Can artificial intelligence do the job of an audio engineer?
By Michel Bais, managing director, Mobile Viewpoint
Artificial intelligence (AI) is beginning to be adopted across the broadcast arena as a new initiative to enable productions and operational processes that were previously cost prohibitive or expensive. It is not positioned to replace jobs, but to enable productions that were previously just not possible. But can AI be applied to the audio?
As a video technology company, we often get wrongly accused of not prioritising the audio element as much as the video quality. We have been implementing AI for video as an alternative to camera people so it may be interesting to some that as a video technology company, we are developing what we believe is a world first: a method to also capture audio as part of the production, but without the need of an audio engineer.
But what is this exactly?
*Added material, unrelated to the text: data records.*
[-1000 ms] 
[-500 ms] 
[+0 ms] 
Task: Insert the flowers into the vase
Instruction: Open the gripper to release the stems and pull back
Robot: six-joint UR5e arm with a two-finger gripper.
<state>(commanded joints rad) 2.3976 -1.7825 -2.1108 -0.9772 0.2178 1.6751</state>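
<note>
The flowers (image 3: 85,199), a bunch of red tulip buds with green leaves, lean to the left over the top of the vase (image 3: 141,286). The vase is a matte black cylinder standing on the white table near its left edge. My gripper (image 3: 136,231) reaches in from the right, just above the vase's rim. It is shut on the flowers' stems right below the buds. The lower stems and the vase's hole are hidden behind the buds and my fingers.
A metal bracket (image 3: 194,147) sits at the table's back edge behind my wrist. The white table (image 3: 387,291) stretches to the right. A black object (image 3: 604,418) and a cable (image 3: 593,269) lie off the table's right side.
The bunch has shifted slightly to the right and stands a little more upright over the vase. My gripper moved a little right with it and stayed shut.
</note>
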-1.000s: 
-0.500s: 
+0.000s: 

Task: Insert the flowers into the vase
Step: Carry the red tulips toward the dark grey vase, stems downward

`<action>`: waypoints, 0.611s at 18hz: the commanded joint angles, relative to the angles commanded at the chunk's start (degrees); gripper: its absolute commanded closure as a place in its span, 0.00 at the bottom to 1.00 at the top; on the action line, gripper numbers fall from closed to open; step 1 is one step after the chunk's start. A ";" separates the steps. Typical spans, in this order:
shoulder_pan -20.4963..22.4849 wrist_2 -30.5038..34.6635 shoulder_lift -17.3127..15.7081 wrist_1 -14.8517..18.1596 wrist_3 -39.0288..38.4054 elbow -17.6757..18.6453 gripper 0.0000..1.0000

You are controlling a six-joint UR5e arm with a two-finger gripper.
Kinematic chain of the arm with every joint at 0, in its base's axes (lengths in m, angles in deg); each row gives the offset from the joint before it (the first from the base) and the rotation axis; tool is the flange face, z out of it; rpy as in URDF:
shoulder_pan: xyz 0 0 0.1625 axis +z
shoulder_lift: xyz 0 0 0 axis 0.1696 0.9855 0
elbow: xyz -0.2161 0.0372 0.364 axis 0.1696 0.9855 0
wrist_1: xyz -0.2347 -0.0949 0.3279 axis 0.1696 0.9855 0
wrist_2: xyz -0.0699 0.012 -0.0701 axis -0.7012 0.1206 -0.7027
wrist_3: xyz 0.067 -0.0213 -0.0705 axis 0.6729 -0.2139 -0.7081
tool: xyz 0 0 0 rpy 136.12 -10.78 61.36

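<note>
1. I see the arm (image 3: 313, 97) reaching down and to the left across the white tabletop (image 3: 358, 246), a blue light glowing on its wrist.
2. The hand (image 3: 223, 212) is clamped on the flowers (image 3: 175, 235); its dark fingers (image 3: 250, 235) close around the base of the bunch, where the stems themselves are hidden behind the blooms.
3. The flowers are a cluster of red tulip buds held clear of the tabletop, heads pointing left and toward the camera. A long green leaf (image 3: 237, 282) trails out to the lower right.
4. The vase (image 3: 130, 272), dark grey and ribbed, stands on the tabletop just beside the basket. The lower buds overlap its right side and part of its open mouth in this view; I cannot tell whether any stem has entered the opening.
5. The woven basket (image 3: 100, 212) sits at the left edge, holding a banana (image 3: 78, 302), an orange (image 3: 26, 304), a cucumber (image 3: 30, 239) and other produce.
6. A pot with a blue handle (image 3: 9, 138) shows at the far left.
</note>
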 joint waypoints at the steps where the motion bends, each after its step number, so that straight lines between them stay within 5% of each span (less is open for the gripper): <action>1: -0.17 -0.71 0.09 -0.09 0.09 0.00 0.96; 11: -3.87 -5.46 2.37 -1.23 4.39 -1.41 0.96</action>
One example is in sports production where a panoramic camera is utilised above the field of play and captures the whole pitch in super high resolution. Then, using the power of AI, a virtual cutout of the action in full HD is created which live streams only the ball and the action of the players around the ball. There isn’t a cameraperson or director in sight and it enables live sports production at a fraction of the traditional cost. This could be ideal for those games that previously could not be live streamed, such as youth sports, training games and grassroots games, and it allows sports clubs and media right holders effective ways to monetise or promote their content that were previously not possible.
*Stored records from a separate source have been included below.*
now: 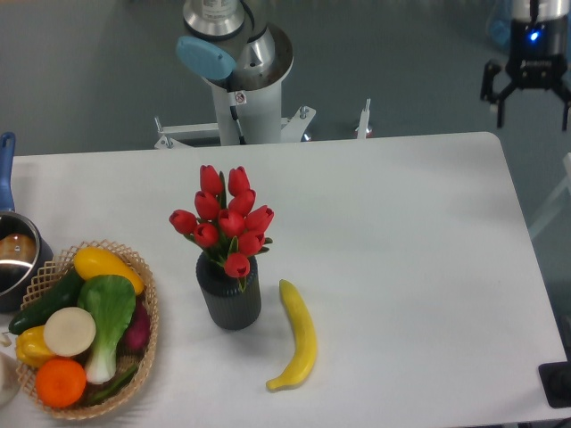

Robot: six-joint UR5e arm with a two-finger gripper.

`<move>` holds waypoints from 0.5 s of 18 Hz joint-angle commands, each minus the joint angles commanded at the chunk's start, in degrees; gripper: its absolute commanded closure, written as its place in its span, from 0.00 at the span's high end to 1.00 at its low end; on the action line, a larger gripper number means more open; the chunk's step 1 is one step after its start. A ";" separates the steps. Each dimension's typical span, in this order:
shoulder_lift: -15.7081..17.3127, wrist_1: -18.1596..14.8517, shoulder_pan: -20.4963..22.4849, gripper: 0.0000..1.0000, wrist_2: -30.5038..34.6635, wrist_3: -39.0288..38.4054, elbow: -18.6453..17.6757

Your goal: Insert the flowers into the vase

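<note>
Held high beyond the table's (401, 223) far right corner, the gripper (532, 105) is seen empty with fingers spread. The flowers (225, 218) are stood in the vase (230, 299), just beside a banana (299, 339).

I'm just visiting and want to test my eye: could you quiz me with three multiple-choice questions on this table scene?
1. Where are the red tulip flowers?
A. in the dark grey ribbed vase
B. in the wicker basket
C. flat on the white table

2. What colour is the curved banana beside the vase?
A. green
B. yellow
C. purple

3. What is the black two-finger gripper doing?
A. gripping the flowers
B. gripping the banana
C. open, holding nothing

Answers: 1 A, the stems stand in its mouth. 2 B, it is plainly yellow. 3 C, its fingers are spread at the top right, away from everything.
</note>
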 joint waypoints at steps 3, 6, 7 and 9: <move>1.32 -4.65 1.66 1.00 0.89 4.21 -0.44; 2.55 -8.26 3.77 1.00 1.07 12.02 -1.14; 2.99 -9.05 4.22 1.00 1.59 14.66 -1.32; 3.61 -9.41 4.83 1.00 4.04 18.63 -2.02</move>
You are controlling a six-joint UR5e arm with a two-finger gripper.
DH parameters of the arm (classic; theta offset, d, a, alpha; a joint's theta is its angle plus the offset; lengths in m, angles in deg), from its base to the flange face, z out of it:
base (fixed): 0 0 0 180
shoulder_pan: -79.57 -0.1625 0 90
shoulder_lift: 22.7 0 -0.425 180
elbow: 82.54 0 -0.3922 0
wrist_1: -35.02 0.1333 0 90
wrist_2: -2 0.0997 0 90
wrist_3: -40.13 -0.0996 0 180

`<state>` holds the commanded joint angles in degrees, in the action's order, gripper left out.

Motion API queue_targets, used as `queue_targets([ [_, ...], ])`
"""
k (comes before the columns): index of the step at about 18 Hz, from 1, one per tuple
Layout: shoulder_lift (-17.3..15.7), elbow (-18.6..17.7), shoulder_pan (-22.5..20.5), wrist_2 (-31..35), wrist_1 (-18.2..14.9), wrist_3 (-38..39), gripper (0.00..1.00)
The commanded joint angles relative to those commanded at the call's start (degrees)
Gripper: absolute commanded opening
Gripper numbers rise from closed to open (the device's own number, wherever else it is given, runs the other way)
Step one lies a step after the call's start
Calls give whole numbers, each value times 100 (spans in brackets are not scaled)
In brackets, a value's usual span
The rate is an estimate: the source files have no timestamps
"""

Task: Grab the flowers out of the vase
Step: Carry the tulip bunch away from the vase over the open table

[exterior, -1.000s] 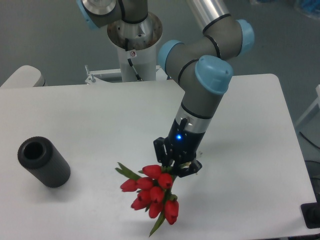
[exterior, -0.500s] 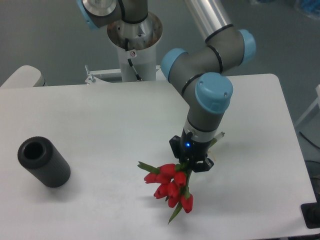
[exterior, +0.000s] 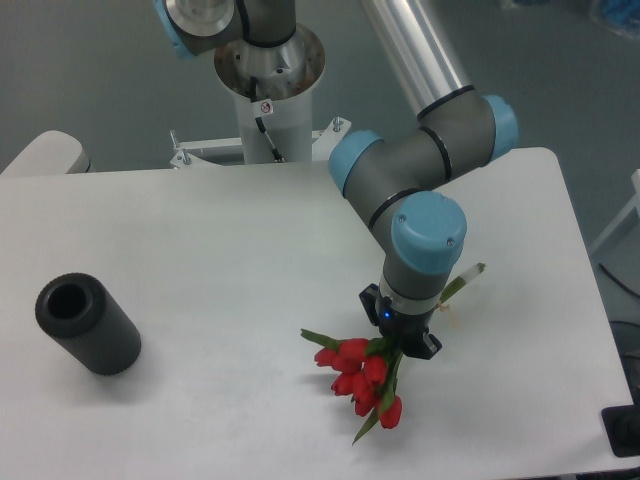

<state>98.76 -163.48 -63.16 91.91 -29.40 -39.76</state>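
Observation:
The flowers [exterior: 361, 380], a bunch of red buds with green leaves, hang low over the white table [exterior: 220, 250] at the front centre-right. My gripper [exterior: 402, 343] is shut on their stems just behind the buds. The pale stem ends [exterior: 463, 280] stick out on the far right side of the wrist. The vase [exterior: 87, 322], a dark grey cylinder with a black opening, stands far off at the left of the table with nothing in it.
The arm's base column [exterior: 268, 95] rises at the back centre. The table's front edge runs close below the flowers, and its right edge lies beyond the wrist. A dark object [exterior: 624, 432] sits at the lower right corner.
My gripper has carried the flowers to the right and slightly toward the front edge, farther from the vase. The bunch has turned, its buds now closer under the wrist.

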Motion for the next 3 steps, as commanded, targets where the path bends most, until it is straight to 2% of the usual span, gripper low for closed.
queue_targets([
  [3, -9, -26, 0, 0, 9, 0, 11],
])
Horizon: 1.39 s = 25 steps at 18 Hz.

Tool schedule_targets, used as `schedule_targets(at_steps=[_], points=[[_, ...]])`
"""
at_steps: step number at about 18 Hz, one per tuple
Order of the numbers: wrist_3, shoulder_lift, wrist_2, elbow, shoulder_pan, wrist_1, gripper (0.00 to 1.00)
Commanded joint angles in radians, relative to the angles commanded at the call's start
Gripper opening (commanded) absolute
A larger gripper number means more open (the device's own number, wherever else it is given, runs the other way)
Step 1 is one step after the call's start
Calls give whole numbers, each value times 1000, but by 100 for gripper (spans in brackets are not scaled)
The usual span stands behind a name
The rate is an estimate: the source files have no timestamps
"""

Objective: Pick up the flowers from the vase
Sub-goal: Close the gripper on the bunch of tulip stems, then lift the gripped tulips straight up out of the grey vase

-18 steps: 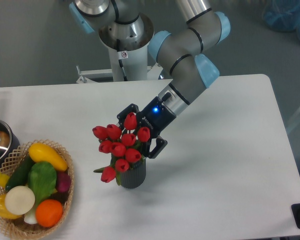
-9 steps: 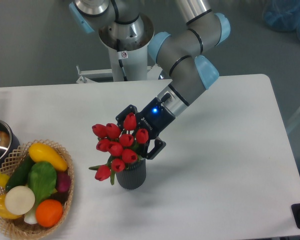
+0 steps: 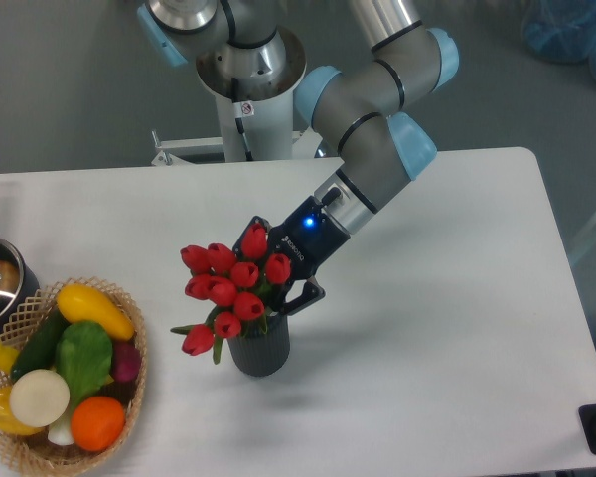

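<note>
Claw point(image 3: 274, 288) of the UR5e arm clamped on the flowers point(image 3: 228, 288), its dark fingers closing around the bunch just above the mouth of the vase point(image 3: 259, 350), at the middle of the white desk point(image 3: 457, 298). Red buds fan out to the left of the claw body, whose blue light glows; the stems run down into the ribbed grey vase, though how much of them is inside cannot be seen.

Compared with a second ago, the bouquet has risen and drifted slightly left, and the lowest bud now hangs clear of the vase's rim rather than against its side. Vase has stayed where it was. That reads as the lift under way: flowers secured and coming out, not yet free, so the task looks past its midpoint.

At the desk's left edge sit a wicker basket point(image 3: 129, 397) of colourful vegetables and a steel pot point(image 3: 0, 288) with a blue handle, both well apart from the action and unmoved.
</note>
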Motion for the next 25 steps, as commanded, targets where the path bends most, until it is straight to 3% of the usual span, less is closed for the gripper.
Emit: schedule_targets(at_steps=[11,25], points=[[-9,0,-28,11,12,8,39],[-158,100,-60,11,20,8,41]])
But what about the audio element? A major part of any sports production is capturing the mood of the game, of which all the sounds and noise are a fundamental part of the experience. Traditionally there would be a bank of microphones on the pitch-side, capturing different parts of the pitch and the reaction of the spectators. So, if a goal is scored by the home supporters than the reaction of the home supporters can be ingested into the production. Any swearing or bad language can be taken out. It is the job of the audio engineer to do this.
As part of an AI production where AI creates a virtual camera to track the ball, we believe it would be interesting to also allow the AI to follow the audio in the same way, taking the place of the audio engineer and giving a much more varied and compelling audio experience. This we feel is a world first. In reality this means developing a panoramic audio capturing device which replaces the bank of costly microphones. The AI will only reveal the audio that is relevant to the video shot and embed that with the live stream.
It is something under serious development at IQ Video Solutions. The future of this technology could be applied to many situations. At some point for budget productions, we see the panoramic camera being used as a replacement for a multicamera production, whether that be in a panel show, a council meeting or a studio set up. If the audio capture device can filter out other noises and only pick up the relevant audio to that specific shot, then we can create much more relevant productions and reduce costs accordingly.
Are we trying to replace jobs with AI? First, we remove the need for the camera person and director, and now the audio engineer? This is not our intention – the AI platform is designed to enable productions that previously were not feasible by not having the budget or resource to create a professional production. The AI Audio Engineer is an extension of that philosophy and adding to the overall AI proposition. There will continue to be a place for manned productions for those who have the budget.